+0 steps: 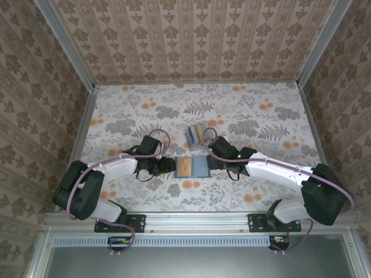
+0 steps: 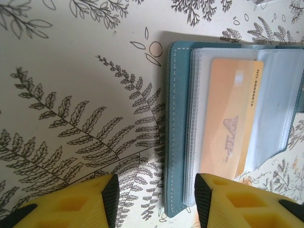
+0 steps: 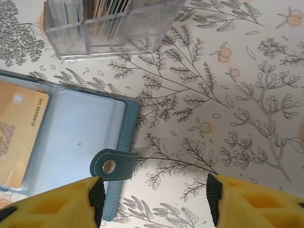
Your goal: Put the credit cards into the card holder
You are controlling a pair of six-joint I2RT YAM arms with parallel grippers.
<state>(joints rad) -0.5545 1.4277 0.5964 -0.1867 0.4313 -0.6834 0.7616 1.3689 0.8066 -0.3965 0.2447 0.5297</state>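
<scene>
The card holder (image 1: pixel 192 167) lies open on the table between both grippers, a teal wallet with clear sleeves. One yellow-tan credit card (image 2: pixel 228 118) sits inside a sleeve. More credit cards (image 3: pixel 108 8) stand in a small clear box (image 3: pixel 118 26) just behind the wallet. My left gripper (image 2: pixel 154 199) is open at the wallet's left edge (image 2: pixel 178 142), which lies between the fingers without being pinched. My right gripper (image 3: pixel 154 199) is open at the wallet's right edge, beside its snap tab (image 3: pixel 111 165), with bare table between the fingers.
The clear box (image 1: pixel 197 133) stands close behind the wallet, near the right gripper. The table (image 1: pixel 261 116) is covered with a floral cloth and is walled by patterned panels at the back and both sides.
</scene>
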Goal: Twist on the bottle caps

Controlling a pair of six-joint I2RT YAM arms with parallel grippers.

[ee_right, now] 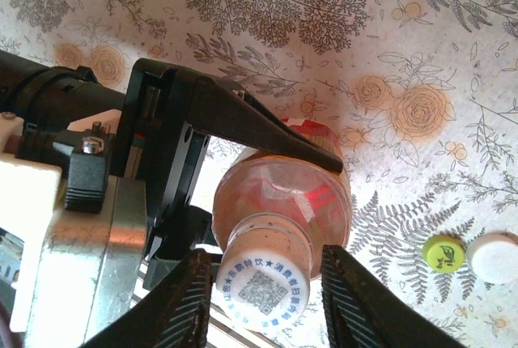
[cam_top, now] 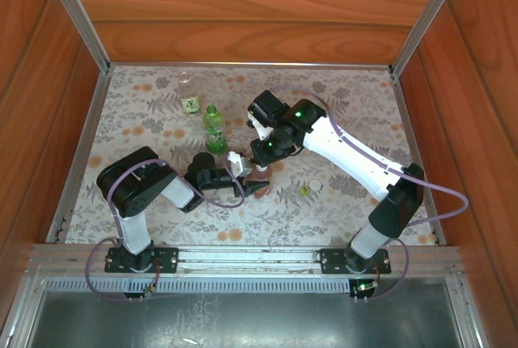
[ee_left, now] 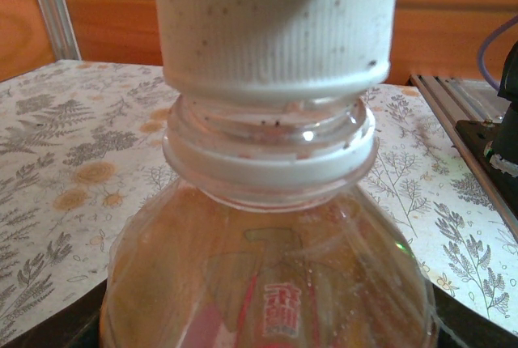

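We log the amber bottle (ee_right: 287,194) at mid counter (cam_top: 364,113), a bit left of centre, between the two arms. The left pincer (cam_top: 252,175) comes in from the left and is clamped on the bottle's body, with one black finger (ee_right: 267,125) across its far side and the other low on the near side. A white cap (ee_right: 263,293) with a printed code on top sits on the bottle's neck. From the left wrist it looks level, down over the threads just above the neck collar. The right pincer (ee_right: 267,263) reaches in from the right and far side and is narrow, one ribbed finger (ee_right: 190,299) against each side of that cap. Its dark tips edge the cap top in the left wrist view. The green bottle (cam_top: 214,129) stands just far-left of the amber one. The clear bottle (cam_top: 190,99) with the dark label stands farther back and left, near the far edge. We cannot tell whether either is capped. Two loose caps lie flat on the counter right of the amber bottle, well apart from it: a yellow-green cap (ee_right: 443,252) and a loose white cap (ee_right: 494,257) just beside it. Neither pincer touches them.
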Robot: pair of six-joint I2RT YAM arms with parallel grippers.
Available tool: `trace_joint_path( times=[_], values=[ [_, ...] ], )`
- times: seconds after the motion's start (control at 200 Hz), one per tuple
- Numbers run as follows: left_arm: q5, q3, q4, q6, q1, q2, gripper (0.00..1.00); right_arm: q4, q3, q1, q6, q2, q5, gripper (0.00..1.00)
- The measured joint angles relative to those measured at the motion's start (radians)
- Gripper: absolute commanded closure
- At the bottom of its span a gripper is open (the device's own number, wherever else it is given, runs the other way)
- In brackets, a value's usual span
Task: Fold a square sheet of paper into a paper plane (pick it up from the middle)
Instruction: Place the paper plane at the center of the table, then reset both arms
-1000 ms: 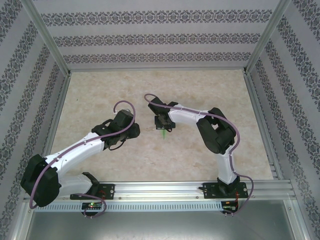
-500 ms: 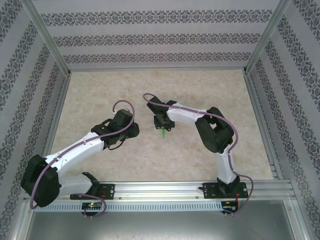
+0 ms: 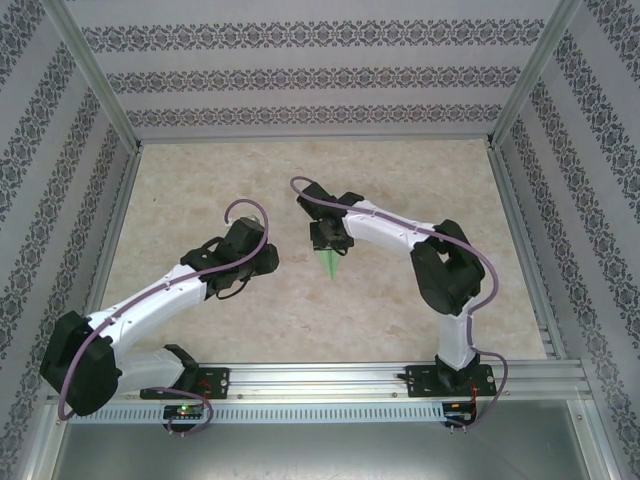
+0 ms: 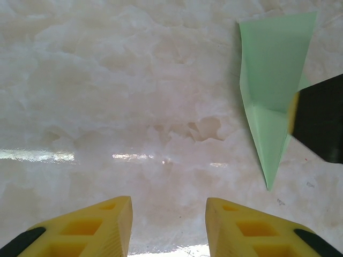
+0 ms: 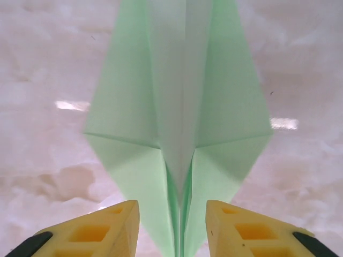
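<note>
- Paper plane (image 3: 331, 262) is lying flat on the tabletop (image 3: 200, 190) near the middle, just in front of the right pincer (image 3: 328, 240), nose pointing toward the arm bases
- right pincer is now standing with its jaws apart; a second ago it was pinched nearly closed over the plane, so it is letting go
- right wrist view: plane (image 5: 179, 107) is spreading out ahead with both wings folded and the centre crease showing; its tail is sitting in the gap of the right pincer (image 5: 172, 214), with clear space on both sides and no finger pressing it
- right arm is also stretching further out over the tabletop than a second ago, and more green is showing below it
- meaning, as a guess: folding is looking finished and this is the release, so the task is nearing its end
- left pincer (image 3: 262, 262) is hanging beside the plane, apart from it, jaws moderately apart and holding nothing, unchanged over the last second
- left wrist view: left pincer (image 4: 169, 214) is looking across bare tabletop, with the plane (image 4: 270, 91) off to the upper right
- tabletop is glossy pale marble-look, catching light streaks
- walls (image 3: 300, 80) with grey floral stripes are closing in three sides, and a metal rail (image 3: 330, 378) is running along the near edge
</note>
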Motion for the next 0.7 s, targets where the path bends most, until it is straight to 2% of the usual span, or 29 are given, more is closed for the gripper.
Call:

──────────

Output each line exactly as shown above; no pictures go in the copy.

- [ANSWER FOR THIS EXERCISE]:
+0 steps: 
+0 steps: 
+0 steps: 
Your goal: Put the credit cards into the card holder
You are controlling a pair of six-joint I2RT YAM arms with parallel grippers.
<state>(joints rad) -0.5545 1.4277 0.5964 -0.1867 0.4313 -0.6834 0.7616 1.3689 0.8066 -0.3965 0.2447 0.5297</state>
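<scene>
The card holder (image 1: pixel 192 167) lies open on the table between both grippers, a teal wallet with clear sleeves. One yellow-tan credit card (image 2: pixel 228 118) sits inside a sleeve. More credit cards (image 3: pixel 108 8) stand in a small clear box (image 3: pixel 118 26) just behind the wallet. My left gripper (image 2: pixel 154 199) is open at the wallet's left edge (image 2: pixel 178 142), which lies between the fingers without being pinched. My right gripper (image 3: pixel 154 199) is open at the wallet's right edge, beside its snap tab (image 3: pixel 111 165), with bare table between the fingers.
The clear box (image 1: pixel 197 133) stands close behind the wallet, near the right gripper. The table (image 1: pixel 261 116) is covered with a floral cloth and is walled by patterned panels at the back and both sides.
</scene>
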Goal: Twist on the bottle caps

Controlling a pair of six-joint I2RT YAM arms with parallel grippers.

[ee_right, now] 
[cam_top, now] 
[ee_left, now] 

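We log the amber bottle (ee_right: 287,194) at mid counter (cam_top: 364,113), a bit left of centre, between the two arms. The left pincer (cam_top: 252,175) comes in from the left and is clamped on the bottle's body, with one black finger (ee_right: 267,125) across its far side and the other low on the near side. A white cap (ee_right: 263,293) with a printed code on top sits on the bottle's neck. From the left wrist it looks level, down over the threads just above the neck collar. The right pincer (ee_right: 267,263) reaches in from the right and far side and is narrow, one ribbed finger (ee_right: 190,299) against each side of that cap. Its dark tips edge the cap top in the left wrist view. The green bottle (cam_top: 214,129) stands just far-left of the amber one. The clear bottle (cam_top: 190,99) with the dark label stands farther back and left, near the far edge. We cannot tell whether either is capped. Two loose caps lie flat on the counter right of the amber bottle, well apart from it: a yellow-green cap (ee_right: 443,252) and a loose white cap (ee_right: 494,257) just beside it. Neither pincer touches them.
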Robot: pair of six-joint I2RT YAM arms with parallel grippers.
Available tool: `trace_joint_path( times=[_], values=[ [_, ...] ], )`
- times: seconds after the motion's start (control at 200 Hz), one per tuple
- Numbers run as follows: left_arm: q5, q3, q4, q6, q1, q2, gripper (0.00..1.00); right_arm: q4, q3, q1, q6, q2, q5, gripper (0.00..1.00)
- The measured joint angles relative to those measured at the motion's start (radians)
- Gripper: absolute commanded closure
- At the bottom of its span a gripper is open (the device's own number, wherever else it is given, runs the other way)
- In brackets, a value's usual span
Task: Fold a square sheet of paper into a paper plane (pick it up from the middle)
Instruction: Place the paper plane at the center of the table, then reset both arms
-1000 ms: 
-500 ms: 
+0 ms: 
+0 ms: 
+0 ms: 
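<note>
- Paper plane (image 3: 331, 262) is lying flat on the tabletop (image 3: 200, 190) near the middle, just in front of the right pincer (image 3: 328, 240), nose pointing toward the arm bases
- right pincer is now standing with its jaws apart; a second ago it was pinched nearly closed over the plane, so it is letting go
- right wrist view: plane (image 5: 179, 107) is spreading out ahead with both wings folded and the centre crease showing; its tail is sitting in the gap of the right pincer (image 5: 172, 214), with clear space on both sides and no finger pressing it
- right arm is also stretching further out over the tabletop than a second ago, and more green is showing below it
- meaning, as a guess: folding is looking finished and this is the release, so the task is nearing its end
- left pincer (image 3: 262, 262) is hanging beside the plane, apart from it, jaws moderately apart and holding nothing, unchanged over the last second
- left wrist view: left pincer (image 4: 169, 214) is looking across bare tabletop, with the plane (image 4: 270, 91) off to the upper right
- tabletop is glossy pale marble-look, catching light streaks
- walls (image 3: 300, 80) with grey floral stripes are closing in three sides, and a metal rail (image 3: 330, 378) is running along the near edge
</note>
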Motion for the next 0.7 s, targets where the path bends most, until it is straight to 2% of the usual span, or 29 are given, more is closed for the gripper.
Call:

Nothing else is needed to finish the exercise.